Le professeur Jukka Corander, coauteur principal de l’étude du Wellcome Sanger Institute et de l’université d’Oslo, a déclaré : « Notre recherche montre l’importance des études génomiques représentatives des agents pathogènes dans le temps et l’espace. Ces études nous permettront de reconstruire l’histoire de l’évolution des lignées bactériennes prospères et de mettre en évidence les changements dans leur composition génétique qui peuvent conduire à leur capacité à se propager et à provoquer des maladies. Ces connaissances serviront en fin de compte de base à la conception d’interventions et de thérapies futures contre ces agents pathogènes ».
Notes
- Les bactéries d’un large éventail d’espèces produisent des polysaccharides capsulaires – une barrière externe – qui sont associés à diverses fonctions. Il a été démontré qu’ils améliorent la persistance bactérienne et l’adaptation à de nouveaux environnements.

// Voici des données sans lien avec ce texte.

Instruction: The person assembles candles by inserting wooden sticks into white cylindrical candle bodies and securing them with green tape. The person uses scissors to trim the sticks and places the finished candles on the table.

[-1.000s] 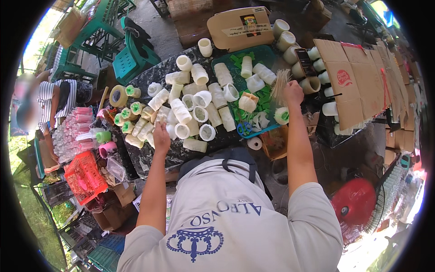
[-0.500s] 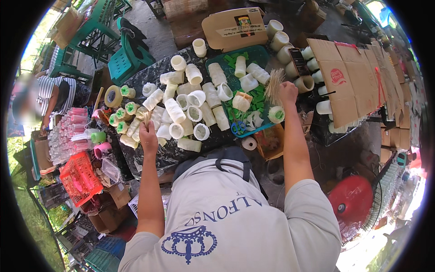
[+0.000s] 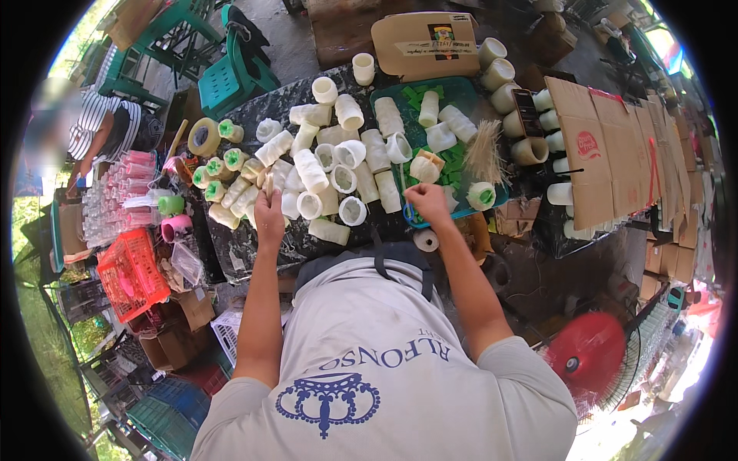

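Note:
My left hand (image 3: 269,219) is closed around a small bunch of thin pale strands (image 3: 267,183), held upright beside the white wax cups. The fingers of my right hand (image 3: 432,203) are closed at the blue-handled scissors (image 3: 408,209), on the near edge of the teal tray (image 3: 460,91). In that tray are green scraps (image 3: 453,156), several white wax cylinders (image 3: 457,123) and a cup with a beige block (image 3: 425,166). A larger bundle of pale strands (image 3: 484,154) lies across the tray's right side. White hollow cups (image 3: 310,170) crowd the table left of the tray.
Green-cored cylinders (image 3: 215,167) and a tape roll (image 3: 204,136) sit at the table's left. Pink-and-clear containers (image 3: 123,184) and a red crate (image 3: 132,276) stand further left. Cardboard (image 3: 596,154) rises at right, near a red fan (image 3: 588,357). A person (image 3: 108,131) is at far left.
My right hand has let go of the large strand bundle and moved left and nearer to the scissors. My left hand still holds its small bunch. The whole view has shifted slightly.

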`<state>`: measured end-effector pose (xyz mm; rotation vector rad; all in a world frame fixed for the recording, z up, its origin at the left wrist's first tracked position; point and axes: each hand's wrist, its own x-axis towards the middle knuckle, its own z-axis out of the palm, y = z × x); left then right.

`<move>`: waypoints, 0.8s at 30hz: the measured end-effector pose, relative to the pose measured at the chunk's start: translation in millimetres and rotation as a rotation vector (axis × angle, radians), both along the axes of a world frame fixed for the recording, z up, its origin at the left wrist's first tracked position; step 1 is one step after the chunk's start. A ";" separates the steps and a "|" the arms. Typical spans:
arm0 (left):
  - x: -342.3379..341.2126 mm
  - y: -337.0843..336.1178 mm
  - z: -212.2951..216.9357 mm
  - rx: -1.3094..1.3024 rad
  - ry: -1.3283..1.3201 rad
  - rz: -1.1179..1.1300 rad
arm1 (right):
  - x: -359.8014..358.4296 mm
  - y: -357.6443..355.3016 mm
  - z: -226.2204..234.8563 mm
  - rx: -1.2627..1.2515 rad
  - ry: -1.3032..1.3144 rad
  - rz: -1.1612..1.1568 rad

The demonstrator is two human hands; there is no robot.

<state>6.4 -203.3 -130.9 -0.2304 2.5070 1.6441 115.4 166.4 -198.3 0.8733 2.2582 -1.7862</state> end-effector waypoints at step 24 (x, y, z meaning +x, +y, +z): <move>23.3 -1.8 -16.0 0.044 0.046 0.007 | -18.7 -22.4 -28.6 0.372 -0.066 0.143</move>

- Infections à E. coli : DOI : 10.1093/femsre/fuw005
- Le séquençage du génome entier est une méthode qui analyse l’ensemble du génome d’un organisme.
- Fait partie de la collection Gladstone, Kallonen, Murray et de la collection Horesh.
- Chez les rats nouveau-nés.
Référence : « Evolutionary and functional history of the Escherichia coli K1 capsule » 15 juin 2023, Nature Communications.
DOI: 10.1038/s41467-023-39052-w
Ce travail a été financé par le Medical Research Council (MRC, Royaume-Uni), le Biotechnology and Biological Sciences Research Council (BBSRC, Royaume-Uni), le programme de recherche et d’innovation Horizon 2020 de l’Union européenne dans le cadre des actions Marie Sklodowska-Curie. Ce travail a également été financé par la Fondation Trond Mohn. Il a été partiellement soutenu par le Conseil européen de la recherche (CER) et l’initiative de programmation conjointe sur la résistance aux antimicrobiens. La liste complète des remerciements se trouve dans la publication.